By Scott Murdoch
SYDNEY (Reuters) -Asian share markets shifted higher on Tuesday as hopes grew the Federal Reserve will deliver a December interest rate cut, while investors piled into global technology stocks, shrugging off concerns the sector was becoming overheated.
MSCI’s broadest index of Asia-Pacific shares outside Japan was up 0.75% led mainly by tech stocks, recouping some of the losses from last week when it fell 4%. The index is on course to record its first monthly decline since March.
European futures though were 0.2% lower, indicating a soft open.
The yield on benchmark 10-year Treasury notes was flat at 4.038%. The two-year yield, which rises with traders’ expectations of higher Fed fund rates, was steady at 3.495% in Asian hours after dropping 2.5 basis points in the previous session. Japan’s Nikkei was up just 0.1% on Tuesday after a strong start to the session in its return from a holiday on Monday. The index slid 3.5% last week as a bout of risk-off sentiment gripped markets. Hong Kong’s Hang Seng Index was nearly 0.6% higher on Tuesday and China’s CSI300 Index was up 1.1%.
The prospect of a U.S. rate cut is rising after Fed Governor Christopher Waller said available data indicated that the U.S. job market remains weak enough to warrant another quarter-point cut to interest rates.
Markets are pricing in an 85.1% chance of a cut of 25 basis points at the December meeting, according to CME’s FedWatch Tool, up from 42.4% a week ago. The U.S central bank will meet on December 9 and 10.
The sudden shift in rate cut wagers has had limited impact on the dollar. The euro last bought $1.15125 after eking out small gains overnight. The dollar index was last at 100.25, holding onto its gains from last week when the index rose nearly 1%.
“We think the Fed will cut in December and then pause five to six months before they look at three more cuts next year, probably in the second half,” said Jack Siu, Lombard Odier’s Head of Discretionary Portfolio Management, Asia.
He said it was likely the ECB and the Swiss National Bank have ended cutting, and “the BOJ is going to be more dovish, even though its next move is going to be a hike.”

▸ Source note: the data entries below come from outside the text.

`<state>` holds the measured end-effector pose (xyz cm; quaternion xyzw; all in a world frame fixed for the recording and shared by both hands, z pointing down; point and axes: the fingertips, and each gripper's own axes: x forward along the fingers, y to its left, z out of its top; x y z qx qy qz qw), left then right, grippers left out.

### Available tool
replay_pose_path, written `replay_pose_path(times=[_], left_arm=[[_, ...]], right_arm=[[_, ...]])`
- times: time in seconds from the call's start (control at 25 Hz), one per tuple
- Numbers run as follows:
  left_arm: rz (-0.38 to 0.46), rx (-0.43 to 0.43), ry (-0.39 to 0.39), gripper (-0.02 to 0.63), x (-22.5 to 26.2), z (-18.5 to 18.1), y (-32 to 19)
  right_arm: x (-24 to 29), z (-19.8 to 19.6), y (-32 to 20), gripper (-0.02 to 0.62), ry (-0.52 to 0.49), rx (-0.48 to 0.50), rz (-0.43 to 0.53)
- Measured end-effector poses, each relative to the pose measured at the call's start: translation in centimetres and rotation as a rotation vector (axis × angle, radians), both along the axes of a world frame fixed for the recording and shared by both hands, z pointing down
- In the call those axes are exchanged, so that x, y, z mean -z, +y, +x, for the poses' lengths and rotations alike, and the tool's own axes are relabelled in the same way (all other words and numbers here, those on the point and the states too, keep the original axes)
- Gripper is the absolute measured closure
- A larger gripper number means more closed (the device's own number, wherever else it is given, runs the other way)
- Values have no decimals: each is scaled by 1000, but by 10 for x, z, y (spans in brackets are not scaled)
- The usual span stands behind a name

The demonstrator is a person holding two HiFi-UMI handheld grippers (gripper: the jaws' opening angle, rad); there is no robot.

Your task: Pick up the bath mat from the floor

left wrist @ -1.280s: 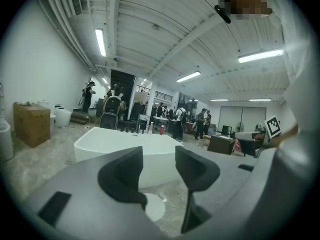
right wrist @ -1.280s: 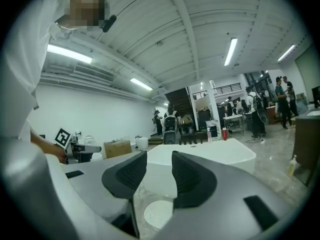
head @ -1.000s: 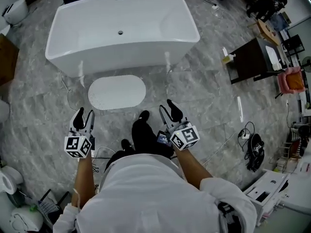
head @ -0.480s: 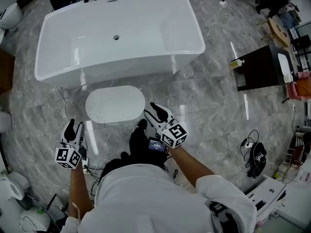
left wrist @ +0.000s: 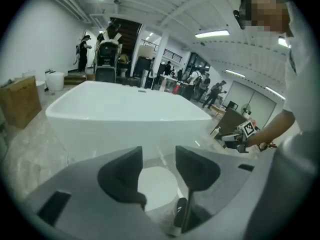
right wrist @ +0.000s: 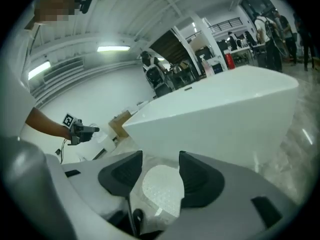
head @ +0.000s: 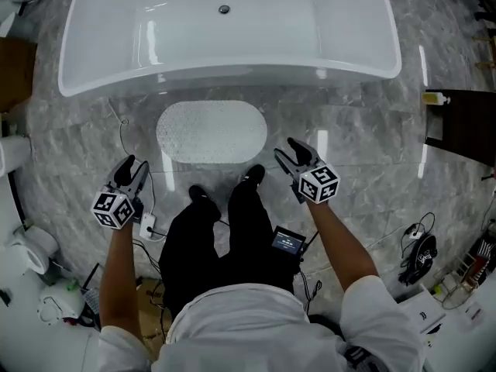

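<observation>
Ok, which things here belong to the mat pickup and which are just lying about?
Job: white oval nubbed bath mat; left gripper, open; right gripper, jaws have just been opening, nothing in them.
Lying about: white bathtub; dark side table; brown cardboard box; black cable bundle.

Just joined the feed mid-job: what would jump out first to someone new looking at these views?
The big white bathtub fills the top of the head view, with the oval white bath mat flat on the grey floor in front of it. The left gripper and right gripper hang just short of the mat, one to each side, both open and empty; the right one's jaws have just been opening.
</observation>
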<state>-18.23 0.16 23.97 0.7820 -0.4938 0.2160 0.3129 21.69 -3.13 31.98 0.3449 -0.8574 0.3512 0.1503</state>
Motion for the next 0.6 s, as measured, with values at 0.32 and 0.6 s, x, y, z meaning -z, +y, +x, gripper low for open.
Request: replay_pose_path(times=[0.32,0.6], left_arm=[[-285,-50,10,390,-244,-60,-10],[-423,-57,-4,390,-423,-110,6]], right_arm=[[-217,-3,5,357,81,-34,-240],[-389,-13,3,357,197,-172,-393]])
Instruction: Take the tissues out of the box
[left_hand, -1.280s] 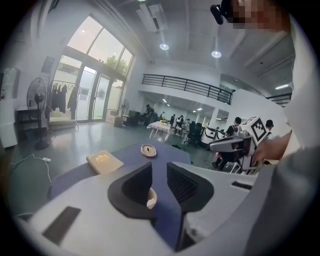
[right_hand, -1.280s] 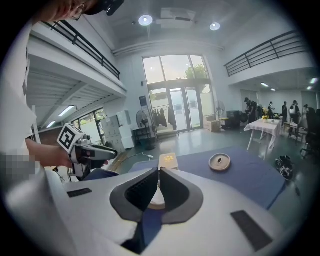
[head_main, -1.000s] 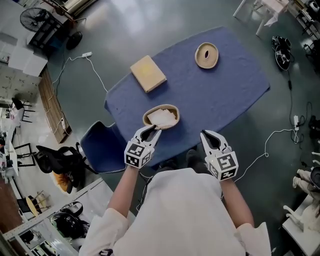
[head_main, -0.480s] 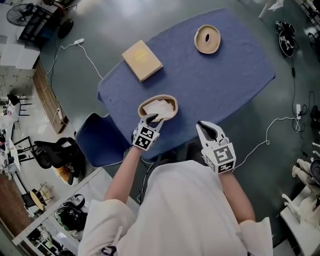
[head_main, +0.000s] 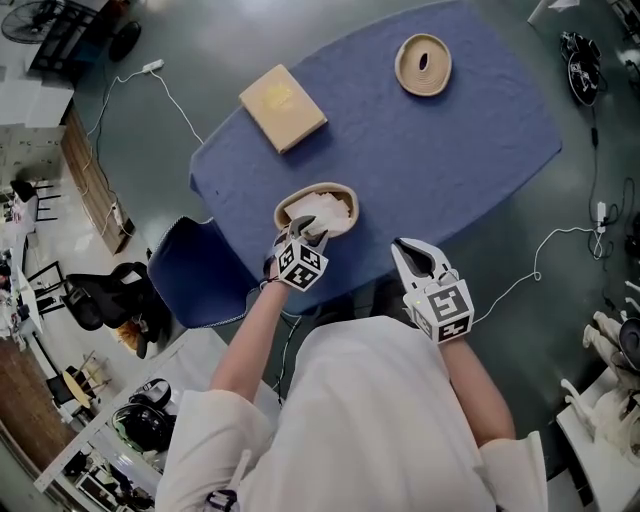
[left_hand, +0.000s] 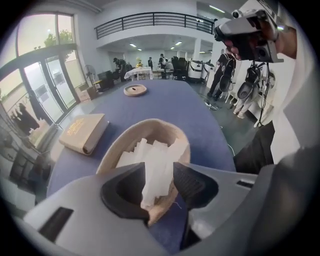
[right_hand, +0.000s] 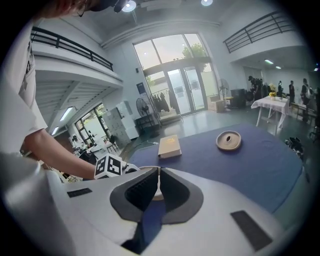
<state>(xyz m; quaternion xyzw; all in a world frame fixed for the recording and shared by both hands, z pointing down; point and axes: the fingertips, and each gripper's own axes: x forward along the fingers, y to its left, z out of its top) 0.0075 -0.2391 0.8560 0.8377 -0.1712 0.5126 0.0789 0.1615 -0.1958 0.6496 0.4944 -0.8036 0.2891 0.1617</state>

“From an interest rate differential perspective, we are going to see the dollar depreciate. This rebound in our view is not sustainable,” Siu said.
An ongoing row between Tokyo and Beijing over a comment by Japan’s Prime Minister Sanae Takaichi earlier in November that a Chinese attack on Taiwan could trigger a Japanese military response remains in focus.
Takaichi and U.S. President Donald Trump spoke on Tuesday, following his call on Monday with Chinese President Xi Jinping. She said Trump explained U.S.-China relations to her.
Trump said on Monday he would travel to Beijing in April at the invitation of the Chinese government. The proposed meeting was interpreted as a further sign diplomatic and political relations between the two countries are improving following their trade war truce.
“This helps the overall geopolitical tensions that continue to add to market volatility,” said Marcella Chow, JPMorgan Asset Management’s market strategist.
Nasdaq futures and S&P 500 futures also eased slightly in Asian hours.
U.S. stock and bond markets will be closed on Thursday for the Thanksgiving holiday and will trade for half a day on Friday.
In commodities, Brent crude futures were down 0.52% at $63.04 a barrel, while U.S. crude futures were off 0.48% at $58.56 per barrel.
Spot gold was steady at $4,141 an ounce.